Los pedigüeños

La indigencia y la mendicidad parecen ser dos condiciones ineludibles en la idiosincrasia pueblerina. Cada localidad tiene sus limosneros propios y también foráneos, acostumbrados a hacerse competencia, leal o desleal, según como se la quiera tomar.
Los hay bulliciosos al pedir, y calladitos otros, casi inadvertibles cuando aparecen a la puerta; estiran la mano y permanecen con ella extendida hasta lograr el objeto. Unos agradecidos y otros poco gratos. Unos vienen desde El Retiro y otros son locales.
Algunos son verdaderamente necesitados y los demás lo hacen por puro vicio, para cebar los cerdos y gallinas de sus fincas en Canadá y Pontezuela. Hay a quienes les sirve sólo el efectivo porque es para beber y soplar. Sobre los más representativos podemos decir que…Hace muchos años el sueño matinal era interrumpido por el tilín tilín de la sonora campana que pedía del Jeep Willys parroquial, conducido este y accionada aquella por la pericia de Don Manuel Espinosa.
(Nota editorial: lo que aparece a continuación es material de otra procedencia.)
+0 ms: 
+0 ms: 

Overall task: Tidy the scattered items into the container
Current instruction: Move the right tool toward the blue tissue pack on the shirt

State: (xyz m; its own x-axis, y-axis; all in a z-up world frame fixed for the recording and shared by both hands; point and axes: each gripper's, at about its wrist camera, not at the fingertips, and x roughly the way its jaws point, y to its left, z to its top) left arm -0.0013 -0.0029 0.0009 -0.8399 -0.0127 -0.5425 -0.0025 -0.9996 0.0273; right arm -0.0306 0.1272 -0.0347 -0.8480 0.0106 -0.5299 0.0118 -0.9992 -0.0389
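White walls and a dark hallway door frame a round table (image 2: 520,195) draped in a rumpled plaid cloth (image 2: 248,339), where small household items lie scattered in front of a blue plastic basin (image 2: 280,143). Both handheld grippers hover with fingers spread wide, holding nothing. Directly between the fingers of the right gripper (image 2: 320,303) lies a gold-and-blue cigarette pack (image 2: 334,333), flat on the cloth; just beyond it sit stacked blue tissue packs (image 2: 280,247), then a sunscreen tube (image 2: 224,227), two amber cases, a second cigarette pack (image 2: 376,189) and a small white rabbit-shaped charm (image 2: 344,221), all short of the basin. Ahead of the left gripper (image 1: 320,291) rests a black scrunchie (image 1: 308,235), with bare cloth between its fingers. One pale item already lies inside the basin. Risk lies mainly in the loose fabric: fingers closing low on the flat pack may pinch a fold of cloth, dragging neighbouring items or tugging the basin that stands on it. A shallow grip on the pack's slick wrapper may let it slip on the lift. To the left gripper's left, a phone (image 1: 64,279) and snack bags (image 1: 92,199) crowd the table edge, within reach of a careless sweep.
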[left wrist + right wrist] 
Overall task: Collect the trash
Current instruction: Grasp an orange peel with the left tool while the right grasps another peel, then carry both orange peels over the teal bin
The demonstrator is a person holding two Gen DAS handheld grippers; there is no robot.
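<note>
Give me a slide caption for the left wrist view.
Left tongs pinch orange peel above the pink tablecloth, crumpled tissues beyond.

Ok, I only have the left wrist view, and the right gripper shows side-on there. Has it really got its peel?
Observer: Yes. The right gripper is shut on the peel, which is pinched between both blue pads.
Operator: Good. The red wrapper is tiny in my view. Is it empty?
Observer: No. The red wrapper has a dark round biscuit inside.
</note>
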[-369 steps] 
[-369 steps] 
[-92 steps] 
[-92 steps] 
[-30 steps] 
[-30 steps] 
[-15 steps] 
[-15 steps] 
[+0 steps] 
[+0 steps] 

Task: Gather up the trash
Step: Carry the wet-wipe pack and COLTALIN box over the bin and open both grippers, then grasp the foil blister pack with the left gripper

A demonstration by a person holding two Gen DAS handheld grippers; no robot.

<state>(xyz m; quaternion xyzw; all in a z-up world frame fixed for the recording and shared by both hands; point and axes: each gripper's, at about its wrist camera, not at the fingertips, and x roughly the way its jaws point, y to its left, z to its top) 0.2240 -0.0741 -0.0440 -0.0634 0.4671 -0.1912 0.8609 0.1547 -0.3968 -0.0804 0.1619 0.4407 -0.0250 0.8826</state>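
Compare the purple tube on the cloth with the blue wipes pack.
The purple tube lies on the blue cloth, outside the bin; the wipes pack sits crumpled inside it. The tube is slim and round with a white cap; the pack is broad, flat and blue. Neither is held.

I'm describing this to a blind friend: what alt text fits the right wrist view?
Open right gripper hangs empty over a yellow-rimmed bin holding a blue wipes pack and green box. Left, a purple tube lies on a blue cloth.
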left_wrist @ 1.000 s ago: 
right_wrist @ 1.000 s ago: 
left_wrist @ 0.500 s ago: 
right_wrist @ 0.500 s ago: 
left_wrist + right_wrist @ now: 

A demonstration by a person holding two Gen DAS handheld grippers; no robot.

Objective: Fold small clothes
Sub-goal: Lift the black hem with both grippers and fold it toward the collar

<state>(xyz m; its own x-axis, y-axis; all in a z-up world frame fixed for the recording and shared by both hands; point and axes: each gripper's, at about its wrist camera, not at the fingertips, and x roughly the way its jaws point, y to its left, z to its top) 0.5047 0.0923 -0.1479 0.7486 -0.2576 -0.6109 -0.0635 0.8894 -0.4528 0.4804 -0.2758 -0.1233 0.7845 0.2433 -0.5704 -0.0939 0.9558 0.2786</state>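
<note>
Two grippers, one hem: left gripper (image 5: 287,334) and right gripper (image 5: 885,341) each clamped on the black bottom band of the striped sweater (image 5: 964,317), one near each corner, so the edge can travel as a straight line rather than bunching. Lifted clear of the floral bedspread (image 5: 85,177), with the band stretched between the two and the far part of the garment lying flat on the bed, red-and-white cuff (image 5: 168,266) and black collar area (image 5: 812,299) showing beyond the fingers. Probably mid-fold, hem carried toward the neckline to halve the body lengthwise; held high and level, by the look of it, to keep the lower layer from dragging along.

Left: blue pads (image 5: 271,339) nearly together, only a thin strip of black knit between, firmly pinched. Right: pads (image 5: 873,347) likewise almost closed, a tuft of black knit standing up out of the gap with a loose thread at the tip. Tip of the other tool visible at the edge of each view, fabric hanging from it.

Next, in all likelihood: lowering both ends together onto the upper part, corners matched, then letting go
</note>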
Estaba él encargado de recoger la limosna para los pobres, productos que eran llevados a “Coriace” y allí eran, hasta donde se supone, equitativamente distribuidos entre los beneficiarios, feligreses que acreditaban su buen vivir y sus sanas costumbres.
Como era tarea de los lunes y a la hora precisa de entrada a las escuelas, padecía Don Manuel las mortales impaciencias causadas por el atrevimiento de los pelafustanes, quienes al menor descuido y sin regateo, hurtaban del trailer o remolque, los plátanos maduros y pintones, lo mismo que los trozos de panela para golosina y desperdicio.
Crisantado, menos osado que Don Manuel y al paso de su perezoso burro, realizaba similar tarea en beneficio propio y de sus compañeros de asilo. Su jumento tenía vicios peculiares como el de comer papeles y cartones, sustraídos de las canecas de basura y obtenidas de la “bondad” de los escolares, a quienes les importaba poco mutilar desde el cuaderno de tareas hasta el de Ciencias Naturales, para, con sus hojas, saciar el hambre de la incansable bestia.
Margarita, La Chonta, ha animado su tarea de eterna pedigüeña con sus charlas desprevenidas para Alberto, mientras entre ambos devoran cuanto alimento cocido o precosido cae a su talego; entre tanto llega el momento de mecatear con el efectivo que ingresa a sus “arcas”.